Le choix des mots : comment nommer les Algériens de 1958 en Ille-et-Vilaine ?

Qu’on le veuille ou non, l’histoire demeure une discipline littéraire. Les mots sont à la fois une matière essentielle de l’historien (en plus d’autres sources comme les photographies ou les films) mais aussi un outil privilégié. C’est en effet par la plume que l’on rend la plupart du temps compte des résultats d’une recherche et l’écriture peut, dans certaines circonstances, révéler des enjeux d’importance. Travailler sur la présence des Algériens dans le département d'Ille-et-Vilaine impose par exemple de savoir les nommer, les désigner. Or la chose est plus complexe qu’il n’y parait de prime abord.

Le quai Lamartine à Rennes dans les années 1950. Carte postale. Collection particulière.

En effet, aucune terminologie sémantique ne convient réellement dans ce cas. Les Algériens restent pendant toute la période 1954-1962 des adversaires sans nom pour les autorités françaises. La logique d’assignation joue à plein et elles les considèrent tous comme de potentiels suspects. La guerre d'Algérie n'étant de surcroît pas reconnue en tant que telle à l'époque – le vocabulaire évoque pudiquement des « événements » – on ne parle pas non plus d'insurrection mais bien d'actions menées par quelques « terroristes ».

Les autorités n'hésitent pas non plus à utiliser les approximations, les raccourcis ou encore les stéréotypes racistes de l'époque. En nommant les membres de cette population particulièrement surveillée par les expressions « Nord-Africain » ou « Musulman », l'administration paraît nier leur appartenance à la France et même appuie l'idée d'une impossible intégration en exhibant la religion comme constitutive de l'identité des immigrés.
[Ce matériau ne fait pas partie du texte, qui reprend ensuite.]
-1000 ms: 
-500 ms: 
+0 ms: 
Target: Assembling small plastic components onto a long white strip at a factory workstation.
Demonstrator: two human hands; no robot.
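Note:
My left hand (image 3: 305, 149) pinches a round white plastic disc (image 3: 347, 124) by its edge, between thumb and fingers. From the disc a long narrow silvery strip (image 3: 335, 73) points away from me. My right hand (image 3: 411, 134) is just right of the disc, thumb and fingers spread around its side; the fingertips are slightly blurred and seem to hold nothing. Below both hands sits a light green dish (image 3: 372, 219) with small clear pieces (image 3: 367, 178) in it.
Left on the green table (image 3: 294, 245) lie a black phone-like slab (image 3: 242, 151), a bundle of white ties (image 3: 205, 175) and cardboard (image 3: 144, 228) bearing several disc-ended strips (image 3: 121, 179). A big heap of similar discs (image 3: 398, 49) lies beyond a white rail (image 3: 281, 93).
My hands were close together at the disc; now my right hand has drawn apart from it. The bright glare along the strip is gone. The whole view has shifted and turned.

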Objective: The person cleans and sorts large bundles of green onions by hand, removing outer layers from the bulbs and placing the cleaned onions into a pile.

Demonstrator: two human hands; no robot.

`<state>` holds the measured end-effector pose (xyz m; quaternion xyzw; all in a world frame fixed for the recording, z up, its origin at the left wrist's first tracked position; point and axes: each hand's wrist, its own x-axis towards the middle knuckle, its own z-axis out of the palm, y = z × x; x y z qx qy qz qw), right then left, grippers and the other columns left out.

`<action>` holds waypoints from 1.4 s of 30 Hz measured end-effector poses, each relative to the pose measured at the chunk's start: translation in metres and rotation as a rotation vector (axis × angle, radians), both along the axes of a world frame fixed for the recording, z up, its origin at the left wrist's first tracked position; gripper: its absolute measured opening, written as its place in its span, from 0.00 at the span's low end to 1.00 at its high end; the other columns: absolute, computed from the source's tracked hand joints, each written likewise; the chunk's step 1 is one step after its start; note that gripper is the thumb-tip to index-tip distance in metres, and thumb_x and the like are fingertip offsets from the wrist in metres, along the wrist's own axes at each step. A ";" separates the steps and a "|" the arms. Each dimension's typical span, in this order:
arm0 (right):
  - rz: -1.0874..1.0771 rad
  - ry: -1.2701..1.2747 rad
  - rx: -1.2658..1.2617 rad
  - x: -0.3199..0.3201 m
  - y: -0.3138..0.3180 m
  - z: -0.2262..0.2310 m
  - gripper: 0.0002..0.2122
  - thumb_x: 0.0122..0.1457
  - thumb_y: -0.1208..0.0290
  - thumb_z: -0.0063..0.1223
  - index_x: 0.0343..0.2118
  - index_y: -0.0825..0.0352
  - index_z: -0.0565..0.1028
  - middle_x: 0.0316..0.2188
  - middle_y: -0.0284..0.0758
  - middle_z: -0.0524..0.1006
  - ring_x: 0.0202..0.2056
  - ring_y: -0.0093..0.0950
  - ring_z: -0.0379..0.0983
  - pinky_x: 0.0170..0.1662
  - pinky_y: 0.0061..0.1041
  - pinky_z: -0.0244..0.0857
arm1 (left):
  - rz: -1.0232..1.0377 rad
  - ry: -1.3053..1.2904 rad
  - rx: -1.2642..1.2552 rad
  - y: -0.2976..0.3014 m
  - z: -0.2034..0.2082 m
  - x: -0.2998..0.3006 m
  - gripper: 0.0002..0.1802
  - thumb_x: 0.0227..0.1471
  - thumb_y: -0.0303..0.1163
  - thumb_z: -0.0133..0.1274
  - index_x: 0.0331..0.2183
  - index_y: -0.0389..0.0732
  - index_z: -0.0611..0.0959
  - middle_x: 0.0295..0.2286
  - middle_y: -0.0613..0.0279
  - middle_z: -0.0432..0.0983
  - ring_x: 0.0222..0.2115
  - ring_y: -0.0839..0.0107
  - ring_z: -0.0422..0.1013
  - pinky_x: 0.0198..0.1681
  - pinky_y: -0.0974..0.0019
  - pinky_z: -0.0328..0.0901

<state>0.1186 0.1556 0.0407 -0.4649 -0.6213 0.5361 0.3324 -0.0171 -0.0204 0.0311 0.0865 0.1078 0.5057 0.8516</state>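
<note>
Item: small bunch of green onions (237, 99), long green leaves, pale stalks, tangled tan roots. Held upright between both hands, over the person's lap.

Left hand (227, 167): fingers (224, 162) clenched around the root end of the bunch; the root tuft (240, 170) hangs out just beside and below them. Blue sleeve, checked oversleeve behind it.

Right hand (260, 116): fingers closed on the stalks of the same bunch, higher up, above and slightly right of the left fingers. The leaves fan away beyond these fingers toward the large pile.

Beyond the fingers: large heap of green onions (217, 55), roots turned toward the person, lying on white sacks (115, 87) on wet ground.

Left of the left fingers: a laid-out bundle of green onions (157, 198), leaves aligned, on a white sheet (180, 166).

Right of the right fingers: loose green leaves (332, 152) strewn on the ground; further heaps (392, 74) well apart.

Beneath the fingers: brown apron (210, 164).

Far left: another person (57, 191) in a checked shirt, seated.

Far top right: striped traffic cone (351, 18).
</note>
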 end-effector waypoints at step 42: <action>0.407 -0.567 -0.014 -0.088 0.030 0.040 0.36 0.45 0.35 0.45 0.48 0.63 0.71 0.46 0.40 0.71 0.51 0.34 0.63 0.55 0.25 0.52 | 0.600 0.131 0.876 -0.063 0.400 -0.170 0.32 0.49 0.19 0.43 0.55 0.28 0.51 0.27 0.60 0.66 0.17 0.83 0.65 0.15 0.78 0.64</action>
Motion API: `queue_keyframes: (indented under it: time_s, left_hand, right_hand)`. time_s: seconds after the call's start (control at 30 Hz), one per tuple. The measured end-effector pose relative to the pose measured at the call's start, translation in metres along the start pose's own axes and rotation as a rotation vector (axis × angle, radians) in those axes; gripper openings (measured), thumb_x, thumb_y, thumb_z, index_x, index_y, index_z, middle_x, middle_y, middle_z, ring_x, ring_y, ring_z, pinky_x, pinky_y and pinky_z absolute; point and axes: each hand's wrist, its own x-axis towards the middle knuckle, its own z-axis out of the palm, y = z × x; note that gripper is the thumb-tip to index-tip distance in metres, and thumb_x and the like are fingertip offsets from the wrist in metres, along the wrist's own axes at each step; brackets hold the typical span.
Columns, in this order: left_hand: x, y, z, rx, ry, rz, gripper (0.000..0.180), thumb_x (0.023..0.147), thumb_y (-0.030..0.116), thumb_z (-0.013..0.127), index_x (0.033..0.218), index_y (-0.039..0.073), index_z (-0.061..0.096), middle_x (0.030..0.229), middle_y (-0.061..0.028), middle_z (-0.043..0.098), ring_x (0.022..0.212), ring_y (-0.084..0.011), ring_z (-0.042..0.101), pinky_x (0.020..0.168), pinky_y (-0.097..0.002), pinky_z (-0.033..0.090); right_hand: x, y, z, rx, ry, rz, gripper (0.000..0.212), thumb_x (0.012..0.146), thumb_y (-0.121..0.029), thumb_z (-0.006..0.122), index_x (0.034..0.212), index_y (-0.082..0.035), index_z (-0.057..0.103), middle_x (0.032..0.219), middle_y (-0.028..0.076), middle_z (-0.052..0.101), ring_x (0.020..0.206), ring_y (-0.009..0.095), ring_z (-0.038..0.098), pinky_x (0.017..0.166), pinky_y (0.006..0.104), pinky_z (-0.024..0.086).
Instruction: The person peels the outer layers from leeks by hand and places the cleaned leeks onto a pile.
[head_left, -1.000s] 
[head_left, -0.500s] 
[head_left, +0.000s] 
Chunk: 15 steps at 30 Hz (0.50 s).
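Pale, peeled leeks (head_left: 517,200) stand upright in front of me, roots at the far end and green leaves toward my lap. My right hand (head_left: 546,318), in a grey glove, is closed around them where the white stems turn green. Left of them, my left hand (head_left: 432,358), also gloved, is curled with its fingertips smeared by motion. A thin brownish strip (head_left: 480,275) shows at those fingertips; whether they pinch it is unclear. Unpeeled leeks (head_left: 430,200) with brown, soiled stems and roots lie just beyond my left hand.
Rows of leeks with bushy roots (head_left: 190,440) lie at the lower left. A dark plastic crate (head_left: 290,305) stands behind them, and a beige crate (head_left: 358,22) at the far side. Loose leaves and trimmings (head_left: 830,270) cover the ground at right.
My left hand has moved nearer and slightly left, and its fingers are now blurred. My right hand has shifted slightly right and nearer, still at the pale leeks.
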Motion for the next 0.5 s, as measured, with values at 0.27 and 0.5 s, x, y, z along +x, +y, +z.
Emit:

Finalement, afin de familiariser les fonctionnaires du renseignement à la population qu'ils sont sensés surveiller, de nombreux livrets d'information leur sont distribués, dans lesquels on leur enseigne l'origine des noms arabes par exemple. On voit alors qu'il est important de connaître l'Autre pour pouvoir le nommer.

Le choix des mots est encore plus délicat lorsque vient le moment d’aborder la situation des Algériens qui vivent en France, et singulièrement pour notre propos en Ille-et-Vilaine, en 1958. En effet, comment qualifier ces individus qui ne sont ni des Français à part entière, ni des étrangers ? Il n'est d'ailleurs pas question d'immigration, puisque les Algériens ont la nationalité française. On parle alors de « mouvements intérieurs de main-d’œuvre ». Les Algériens sont considérés comme des nationaux français, sans pour autant jouir de la citoyenneté. Ainsi, les agents des Renseignements généraux, tout comme ceux de la police, ont quelques difficultés à nommer les immigrés algériens sur le territoire métropolitain. Pour l’historien, il est de surcroît délicat d’employer les mêmes termes que les autorités de l’époque, autorités dont on a vu qu’elles emploient elles-mêmes des mots très connotés. De plus, il apparaît qu’aucune appellation ne dure.

Carte postale. Collection particulière.

Les mots disent donc toute la difficulté d’une recherche sur un sujet tel que celui-ci lorsqu'il s'agit de nommer les Algériens de France et d’Ille-et-Vilaine. Reprendre les dénominations construites par l'ordre colonial, au-delà de plonger dans l'ambiance des années 1950, peut prolonger la violence de la conquête par la symbolique de l'utilisation des mots. Parler d' « indigènes », de « Français musulmans d'Algérie », de « Français de souche nord-africaine », d' « Arabes » peut donner l'impression de perpétrer l’ignorance de l'autre en ne le nommant pas clairement. Mais d'un autre côté, utiliser le mot « Algériens » pour parler de ces acteurs peut représenter un anachronisme, ce mot affirmant l'existence du principe national algérien dès avant 1962, alors qu’il est le fruit d'une lente construction.